- _Input data_
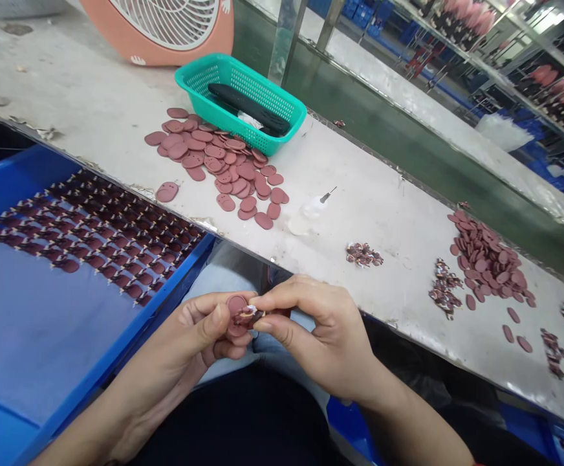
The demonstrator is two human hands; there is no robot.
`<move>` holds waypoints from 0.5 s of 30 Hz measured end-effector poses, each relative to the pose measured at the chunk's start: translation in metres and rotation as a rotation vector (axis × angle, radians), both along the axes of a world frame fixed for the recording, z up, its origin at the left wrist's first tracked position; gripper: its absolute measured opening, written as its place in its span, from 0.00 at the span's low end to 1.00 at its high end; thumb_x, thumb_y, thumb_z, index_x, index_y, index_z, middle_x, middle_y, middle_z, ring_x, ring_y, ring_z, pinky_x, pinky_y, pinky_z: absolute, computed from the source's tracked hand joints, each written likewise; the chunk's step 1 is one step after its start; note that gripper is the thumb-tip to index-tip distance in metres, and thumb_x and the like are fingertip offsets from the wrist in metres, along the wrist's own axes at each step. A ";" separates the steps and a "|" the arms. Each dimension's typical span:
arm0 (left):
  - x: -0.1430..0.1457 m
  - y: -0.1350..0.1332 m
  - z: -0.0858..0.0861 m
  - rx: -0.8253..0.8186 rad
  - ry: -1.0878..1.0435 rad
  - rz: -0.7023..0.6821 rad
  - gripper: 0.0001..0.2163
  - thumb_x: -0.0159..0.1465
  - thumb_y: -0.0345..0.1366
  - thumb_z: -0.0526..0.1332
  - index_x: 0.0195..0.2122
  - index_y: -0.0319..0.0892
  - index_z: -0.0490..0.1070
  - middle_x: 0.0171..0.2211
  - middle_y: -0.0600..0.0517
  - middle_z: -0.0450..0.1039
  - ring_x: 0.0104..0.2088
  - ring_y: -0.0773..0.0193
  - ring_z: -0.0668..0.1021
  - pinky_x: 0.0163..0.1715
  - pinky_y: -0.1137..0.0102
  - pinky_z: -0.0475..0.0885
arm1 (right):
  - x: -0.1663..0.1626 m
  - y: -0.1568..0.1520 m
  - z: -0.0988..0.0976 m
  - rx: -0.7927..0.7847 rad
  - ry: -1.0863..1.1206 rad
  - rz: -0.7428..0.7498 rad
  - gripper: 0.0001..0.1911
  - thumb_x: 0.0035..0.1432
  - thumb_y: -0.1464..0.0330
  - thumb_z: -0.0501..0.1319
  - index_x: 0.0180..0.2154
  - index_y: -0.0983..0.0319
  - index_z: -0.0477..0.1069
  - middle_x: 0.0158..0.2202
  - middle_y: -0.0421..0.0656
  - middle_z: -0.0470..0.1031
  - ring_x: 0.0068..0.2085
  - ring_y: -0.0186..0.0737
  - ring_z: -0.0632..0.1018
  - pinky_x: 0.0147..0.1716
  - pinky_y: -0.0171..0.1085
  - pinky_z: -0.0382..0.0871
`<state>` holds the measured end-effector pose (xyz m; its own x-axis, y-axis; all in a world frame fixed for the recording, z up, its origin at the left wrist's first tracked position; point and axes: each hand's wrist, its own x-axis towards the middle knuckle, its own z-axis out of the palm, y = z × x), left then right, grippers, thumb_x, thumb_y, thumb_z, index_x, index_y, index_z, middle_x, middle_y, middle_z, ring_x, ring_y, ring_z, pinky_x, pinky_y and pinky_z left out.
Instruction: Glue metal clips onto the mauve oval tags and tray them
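Note:
Between thumb and fingers, my left hand (209, 330) grips a flat reddish-brown oval disc (237, 305). My right hand (314, 323) pinches a small dark brown figurine piece (250, 315) with white and yellowish bits, touching the disc's face. Whether the two are joined I cannot tell. On the bench beyond my hands lies a heap of similar oval discs (233, 171). A small pile of the figurine pieces (363, 254) sits to the right, and a white bottle with a needle tip (315, 206) stands or lies between them.
At left, a blue tray (24, 323) holds rows of assembled discs. A green basket (282, 107) with a dark long object stands behind the heap, near an orange fan (214, 39). More discs (490, 255) and small pieces (444, 288) lie along the bench (398, 310) at right.

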<state>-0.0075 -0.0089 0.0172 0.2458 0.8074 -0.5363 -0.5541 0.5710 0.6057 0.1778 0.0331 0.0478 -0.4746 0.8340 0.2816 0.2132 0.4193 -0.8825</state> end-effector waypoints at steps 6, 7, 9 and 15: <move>0.000 0.000 -0.002 -0.015 -0.019 0.008 0.19 0.53 0.49 0.76 0.37 0.38 0.85 0.25 0.53 0.75 0.26 0.69 0.74 0.26 0.80 0.74 | 0.001 0.000 0.001 0.004 -0.009 0.014 0.05 0.63 0.73 0.67 0.42 0.60 0.78 0.36 0.39 0.83 0.35 0.34 0.81 0.39 0.34 0.76; 0.000 0.000 -0.003 -0.025 -0.024 0.007 0.20 0.52 0.50 0.76 0.37 0.38 0.85 0.24 0.53 0.75 0.25 0.69 0.73 0.25 0.80 0.74 | 0.001 0.000 0.001 0.005 -0.005 0.016 0.05 0.63 0.73 0.67 0.42 0.60 0.78 0.36 0.40 0.83 0.34 0.34 0.81 0.39 0.34 0.76; 0.000 0.001 -0.005 -0.050 -0.034 0.006 0.21 0.49 0.50 0.77 0.37 0.39 0.85 0.24 0.53 0.76 0.25 0.70 0.74 0.24 0.80 0.74 | 0.001 0.001 0.000 0.012 0.008 0.028 0.05 0.63 0.73 0.67 0.42 0.61 0.78 0.36 0.40 0.83 0.35 0.34 0.81 0.39 0.34 0.76; -0.001 0.001 -0.005 -0.079 -0.036 0.027 0.19 0.48 0.48 0.78 0.34 0.39 0.85 0.25 0.52 0.78 0.24 0.71 0.74 0.24 0.80 0.74 | 0.002 0.004 -0.001 0.045 -0.006 0.068 0.07 0.63 0.74 0.66 0.43 0.60 0.78 0.37 0.41 0.84 0.36 0.36 0.82 0.39 0.36 0.77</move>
<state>-0.0080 -0.0079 0.0125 0.2453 0.7691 -0.5902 -0.5903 0.6014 0.5384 0.1800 0.0368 0.0468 -0.5315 0.7864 0.3148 0.1884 0.4720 -0.8612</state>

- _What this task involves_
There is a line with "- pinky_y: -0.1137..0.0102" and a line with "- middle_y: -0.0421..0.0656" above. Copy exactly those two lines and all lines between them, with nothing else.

- _Result of this task_
  - pinky_y: -0.1137..0.0102
  - pinky_z: -0.0475..0.0885
arm1 (right):
  - x: -0.1663..0.1626 m
  - y: -0.1568..0.1520 m
  - z: -0.0988..0.0976 m
  - rx: -0.7927..0.7847 rad
  - ry: -1.0863..1.1206 rad
  - rz: -0.7428..0.7498 rad
  - gripper: 0.0001..0.1911
  - thumb_x: 0.0035..0.1432
  - thumb_y: -0.1464..0.0330
  - thumb_z: -0.0501..0.1319
  - index_x: 0.0180..0.2154
  - index_y: -0.0983..0.0319
  - index_z: -0.0477..0.1069
  - middle_x: 0.0158..0.2202
  - middle_y: -0.0421..0.0656

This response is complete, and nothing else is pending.